Synthetics

As always we’ll also take a quick look at synthetic performance. The 290X shouldn’t pack any great surprises here since it’s still GCN, and as such bound to the same general rules for efficiency, but we do have the additional geometry processors and additional ROPs to occupy our attention.

Right off the bat then, the TessMark results are something of a head scratcher. Whereas NVIDIA’s performance here has consistently scaled well with the number of SMXes, AMD’s seeing minimal scaling from those additional geometry processors on Hawaii/290X. Clearly Tessmark is striking another bottleneck on 290X beyond simple geometry throughput, though it’s not absolutely clear what that bottleneck is.

This is a tessellation-heavy benchmark as opposed to a simple massive geometry bencehmark, so we may be seeing a tessellation bottleneck rather than a geometry bottleneck, as tessellation requires its own set of heavy lifting to generate the necessary control points. The 12% performance gain is much closer to the 11% memory bandwidth gain than anything else, so it may be that the 280X and 290X are having to go off-chip to store tessellation data (we are after all using a rather extreme factor), in which case it’s a memory bandwidth bottleneck. Real world geometry performance will undoubtedly be better than this – thankfully for AMD this is the pathological tessellation case – but it does serve of a reminder of how much more tessellation performance NVIDIA is able to wring out of Kepler.
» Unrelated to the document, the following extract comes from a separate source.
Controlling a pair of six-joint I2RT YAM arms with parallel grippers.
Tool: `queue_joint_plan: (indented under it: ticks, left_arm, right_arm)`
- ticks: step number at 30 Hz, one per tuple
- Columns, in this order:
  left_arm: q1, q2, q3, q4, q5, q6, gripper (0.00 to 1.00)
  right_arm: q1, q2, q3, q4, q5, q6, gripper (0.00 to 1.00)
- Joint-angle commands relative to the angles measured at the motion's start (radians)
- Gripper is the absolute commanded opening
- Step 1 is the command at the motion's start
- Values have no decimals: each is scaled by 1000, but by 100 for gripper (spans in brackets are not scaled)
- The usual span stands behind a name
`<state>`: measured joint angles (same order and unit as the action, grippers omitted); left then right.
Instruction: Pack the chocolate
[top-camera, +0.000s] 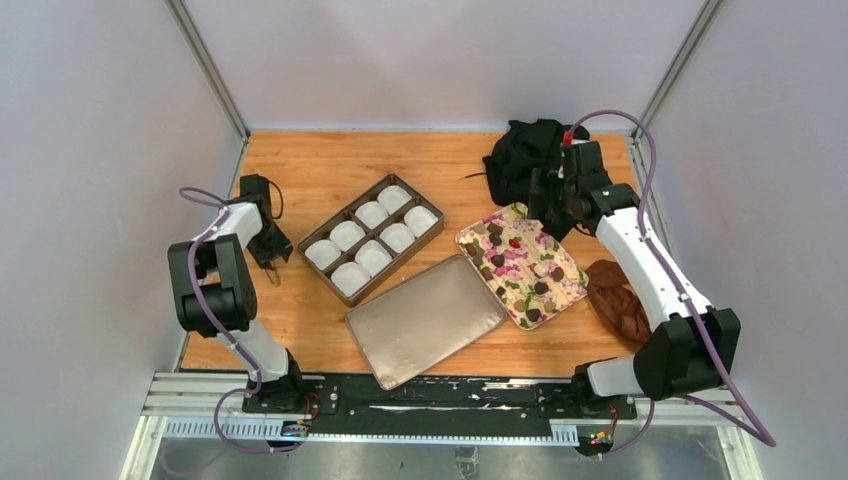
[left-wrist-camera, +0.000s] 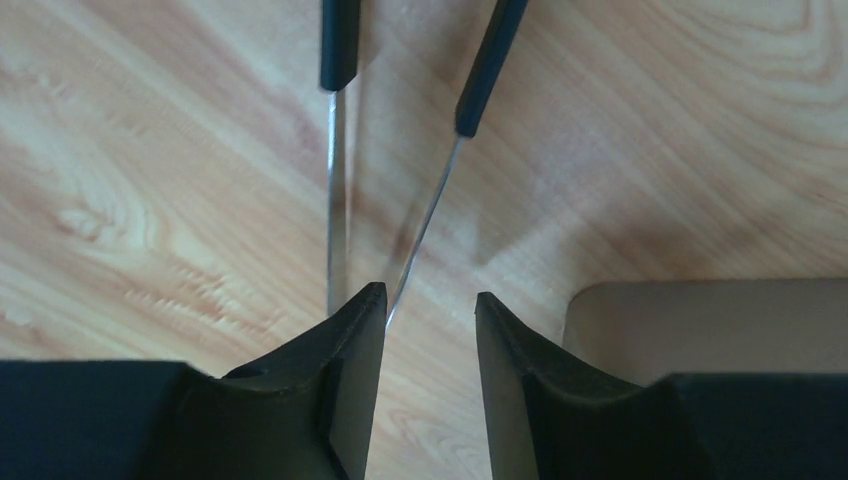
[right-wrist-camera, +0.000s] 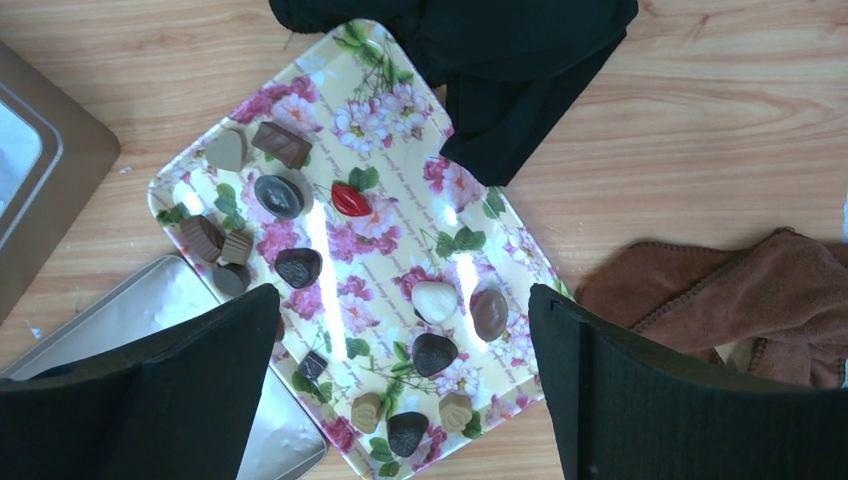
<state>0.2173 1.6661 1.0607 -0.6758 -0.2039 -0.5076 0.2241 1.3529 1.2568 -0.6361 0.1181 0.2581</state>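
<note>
Several chocolates (right-wrist-camera: 435, 353) lie on the flower-print tray (right-wrist-camera: 395, 215): dark, milk, tan and one white piece, plus a red one (right-wrist-camera: 350, 199). The top view shows them on the tray (top-camera: 553, 297) too, as small dark pieces (top-camera: 540, 287). My right gripper (right-wrist-camera: 402, 292) is open wide and empty, hovering over the tray's near end (top-camera: 548, 215). The brown box (top-camera: 430, 238) holds several white paper cups (top-camera: 372, 214). My left gripper (left-wrist-camera: 430, 295) is open, low over the wood left of the box (top-camera: 270, 262). Black-handled tweezers (left-wrist-camera: 336, 200) lie just ahead of it, their narrow end under the left finger.
A silver tin lid (top-camera: 425, 320) lies in front of the box, touching the tray's left side. A black cloth (top-camera: 522, 158) overlaps the tray's far end. A rust-brown cloth (top-camera: 615, 300) lies right of the tray. The box corner (left-wrist-camera: 700, 325) shows beside my left gripper.
</note>
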Motion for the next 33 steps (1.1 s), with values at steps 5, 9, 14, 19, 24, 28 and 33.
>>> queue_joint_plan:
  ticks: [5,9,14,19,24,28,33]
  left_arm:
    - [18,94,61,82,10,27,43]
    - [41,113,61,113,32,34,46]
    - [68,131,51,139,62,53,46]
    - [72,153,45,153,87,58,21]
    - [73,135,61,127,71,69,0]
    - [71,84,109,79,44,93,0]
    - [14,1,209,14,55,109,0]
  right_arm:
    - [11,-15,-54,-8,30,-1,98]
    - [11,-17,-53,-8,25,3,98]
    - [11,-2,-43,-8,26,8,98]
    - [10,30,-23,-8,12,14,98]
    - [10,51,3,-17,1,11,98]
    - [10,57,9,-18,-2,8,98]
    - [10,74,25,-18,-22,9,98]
Though the nearly 8x increase in tessellation performance since 5870 shows that AMD has at least gone a long way in 4 years, and considering the performance in our tessellation enabled games AMD doesn’t seem to be hurting for tessellation performance in the real world right now.
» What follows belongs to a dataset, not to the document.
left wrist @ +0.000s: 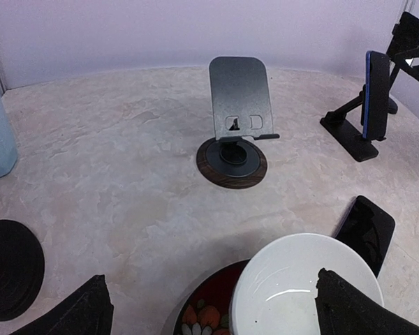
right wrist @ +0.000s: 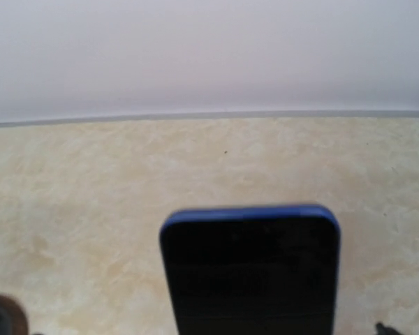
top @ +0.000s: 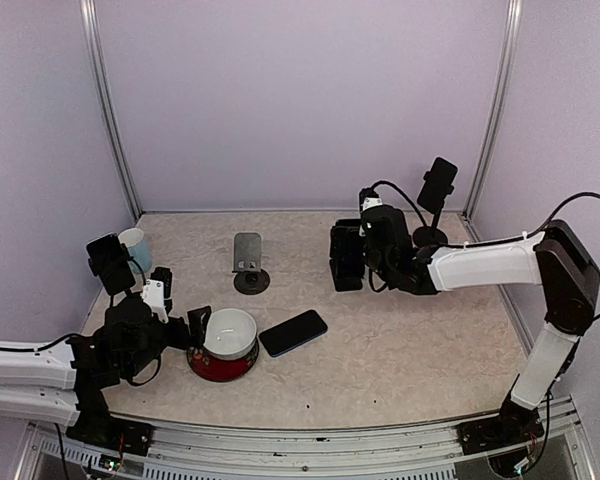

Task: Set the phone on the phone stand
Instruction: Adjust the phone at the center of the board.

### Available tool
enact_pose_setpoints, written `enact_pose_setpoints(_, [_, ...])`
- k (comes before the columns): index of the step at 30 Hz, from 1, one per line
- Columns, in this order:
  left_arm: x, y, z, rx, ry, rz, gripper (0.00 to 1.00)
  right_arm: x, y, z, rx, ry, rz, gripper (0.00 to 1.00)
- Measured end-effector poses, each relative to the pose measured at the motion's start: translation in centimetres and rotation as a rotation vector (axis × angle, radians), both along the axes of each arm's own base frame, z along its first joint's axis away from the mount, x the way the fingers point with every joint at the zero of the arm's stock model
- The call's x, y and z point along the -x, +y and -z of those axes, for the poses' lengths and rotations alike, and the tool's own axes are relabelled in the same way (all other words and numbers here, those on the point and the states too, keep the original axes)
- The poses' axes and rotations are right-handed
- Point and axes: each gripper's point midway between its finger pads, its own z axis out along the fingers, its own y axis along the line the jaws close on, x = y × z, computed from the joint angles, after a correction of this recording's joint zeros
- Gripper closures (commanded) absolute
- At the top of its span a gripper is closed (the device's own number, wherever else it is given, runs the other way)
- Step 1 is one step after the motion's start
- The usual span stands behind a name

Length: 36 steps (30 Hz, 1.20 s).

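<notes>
Left gripper (left wrist: 211, 279) hovers at the near left of the table (top: 400, 350), jaws wide open and empty, one finger above the 9 o'clock rim of a bowl (top: 228, 335) that is white inside and red outside. At the bowl's 3 o'clock, just beside it, the phone (top: 293, 332) lies flat on the table, dark face up. The phone stand (top: 248, 262), a grey plate tilted on a round base, stands at the phone's 11 o'clock, apart from it. At the stand's 3 o'clock the right gripper (top: 365, 257) points toward 9 o'clock with its jaws spread wide, gripping nothing visible. Directly before it, a blue-cased phone (right wrist: 250, 272) stands upright on a black folding stand (left wrist: 349, 132). A pale blue cup (top: 136, 245) stands at the far left.
</notes>
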Motion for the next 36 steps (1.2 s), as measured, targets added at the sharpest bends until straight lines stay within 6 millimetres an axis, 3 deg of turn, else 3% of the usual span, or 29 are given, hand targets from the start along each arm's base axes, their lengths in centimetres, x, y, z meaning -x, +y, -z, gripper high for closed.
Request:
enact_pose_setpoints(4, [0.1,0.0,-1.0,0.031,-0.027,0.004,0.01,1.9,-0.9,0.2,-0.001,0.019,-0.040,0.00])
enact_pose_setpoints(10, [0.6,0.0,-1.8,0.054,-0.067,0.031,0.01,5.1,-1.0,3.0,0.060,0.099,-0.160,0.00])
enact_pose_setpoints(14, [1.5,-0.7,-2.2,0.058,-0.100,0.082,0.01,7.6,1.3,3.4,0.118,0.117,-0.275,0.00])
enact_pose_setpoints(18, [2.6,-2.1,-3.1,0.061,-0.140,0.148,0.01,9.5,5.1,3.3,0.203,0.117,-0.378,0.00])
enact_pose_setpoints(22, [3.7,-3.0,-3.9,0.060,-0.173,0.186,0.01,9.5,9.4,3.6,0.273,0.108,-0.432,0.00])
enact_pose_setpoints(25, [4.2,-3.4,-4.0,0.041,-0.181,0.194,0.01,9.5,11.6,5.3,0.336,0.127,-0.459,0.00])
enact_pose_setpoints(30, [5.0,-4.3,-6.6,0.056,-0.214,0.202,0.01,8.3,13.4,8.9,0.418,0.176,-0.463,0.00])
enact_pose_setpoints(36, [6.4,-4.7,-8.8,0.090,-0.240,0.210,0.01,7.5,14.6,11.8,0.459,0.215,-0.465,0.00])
Moving on, we have our 3DMark Vantage texture and pixel fillrate tests, which present our cards with massive amounts of texturing and color blending work. These aren’t results we suggest comparing across different vendors, but they’re good for tracking improvements and changes within a single product family.

Looking first at texturing performance, we can see that texturing performance is essentially scaling 1:1 with what the theoretical numbers say it should. 36% better texturing performance over 280X is exactly in line with the increased number of texture units versus 280X, at the very least proving that 290X isn’t having any trouble feeding the increased number of texture units in this scenario.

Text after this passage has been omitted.